Since everyone is speculating about the Nintendo switch and what hardware it will feature I decided to throw my own thoughts and educated guess in to the hat on the subject. (Warning Very LONG, Tl: Dr at bottom)
Tegra history
So far we only know that the switch will be powered by a custom Nvidia Tegra based chip. So far Nvidia has released 2 major Tegra SoCs the Tegra K1 and Tegra X1. The original K1 featured 4 Arm A15 cores + a low power arm core @2.2 GHz. Graphically it had single smx (https://www.nvidia.com/content/PDF/kepler/NVIDIA-Kepler-GK110-Architecture-Whitepaper.pdf) of 192 modified Kepler Cuda cores running at up to 950 MHz. This gives it a peak Fp32 performance of 384 Gflops. All built on the 28nm Node from TSMC. (https://www.jonpeddie.com/download/media/slides/Nvidia_Tegra_K1_Deep_Dive_rev2.pdf) There was also a second version of the Tegra k1 that removed the ARM cores and replaced them with 2 custom ARM based Denver cores made by Nvidia themselves.
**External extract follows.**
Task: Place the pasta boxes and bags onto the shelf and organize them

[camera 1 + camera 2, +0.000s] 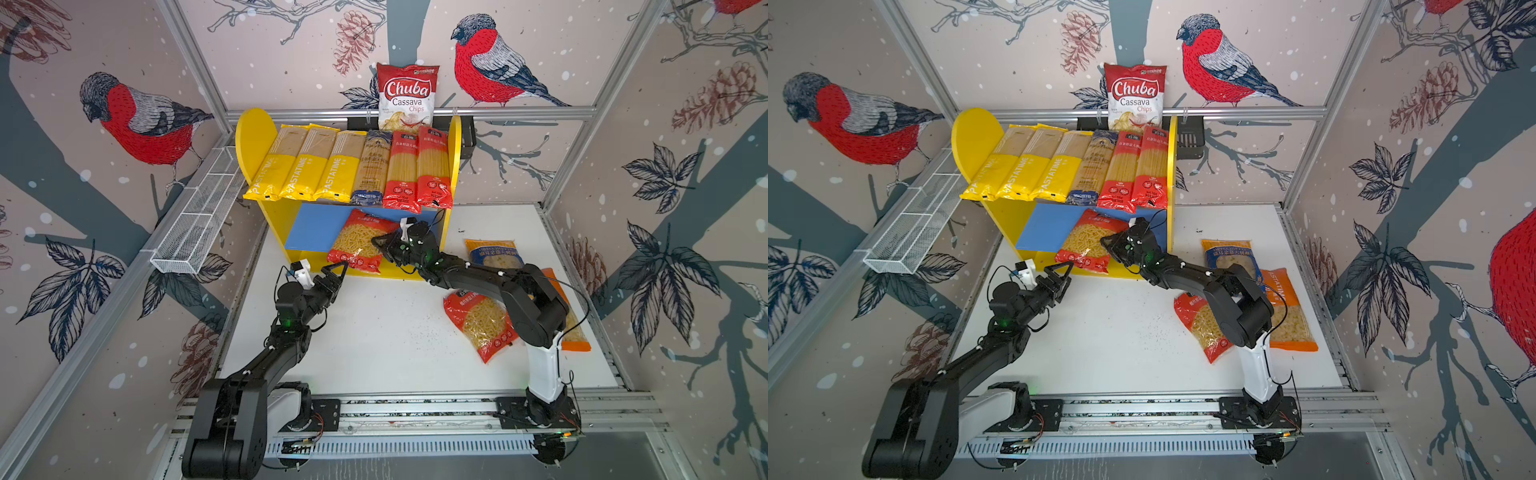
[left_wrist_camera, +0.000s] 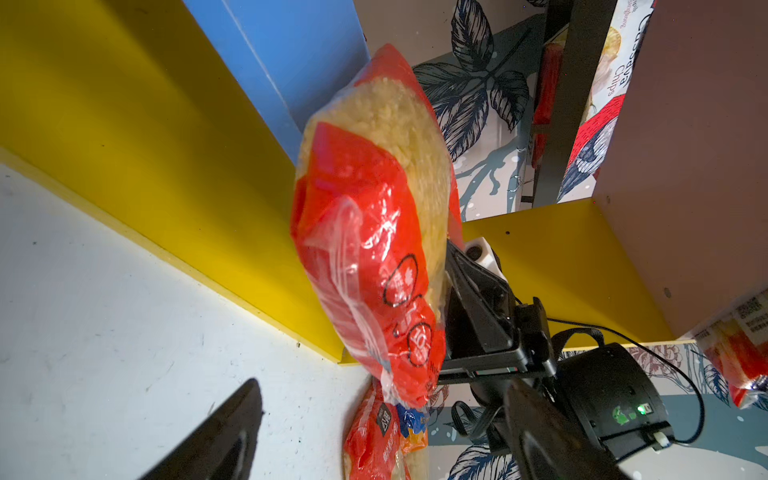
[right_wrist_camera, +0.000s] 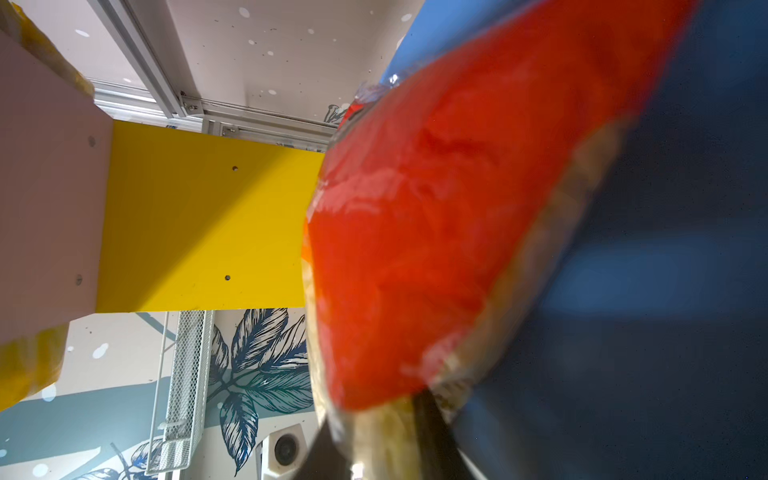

While there were only 2 cores present on the Denver equipped chips, they had equal or greater performance than the A15 equipped version of the k1. In single core performance clock for clock, the Denver core crushes the A15 core at roughly 1.75 times the performance (http://www.androidauthority.com/tegra-k1-exynos-5433-snap-805-541582/ ) While there is no official die size given for the actual chip there is speculation that it ranges from the 120mm2 to 150 mm^ 2 range (www.fool.com/investing/general/2014/06/04/just-how-big-is-nvidia-corporations-tegra-k1.aspx+&cd=4&hl=en&ct=clnk&gl=us) and a industry insider has stated it at 121 mm2. Given that there is an Nvidia Kepler gpu die that features just 2 Kepler smx units, gk107 (https://en.wikipedia.org/wiki/List_of_Nvidia_graphics_processing_units#GeForce_700_series ) it’s relatively easy to calculate the area of a single smx. Gk107 comes out to 118 mm2 giving us ~59mm2 for a single smx unit. The a15 cores on the device take up around ~16.5 mm2 (see chart http://www.anandtech.com/show/8718/the-samsung-galaxy-note-4-exynos-review/2) This gives us a dies size of 75.5 sq mm. Add in the wireless modem, extra low power core, cache and all the other features we can take the total die size estimate as accurate. The last important note about the k1 is its power draw, in a tablet it draws on around .6 to 4 watts yet it can reach over 15 w if pushed hard, and in the Jetson tk1 it comes with a fan and heat sink. (http://elinux.org/Jetson/Jetson_TK1_Power)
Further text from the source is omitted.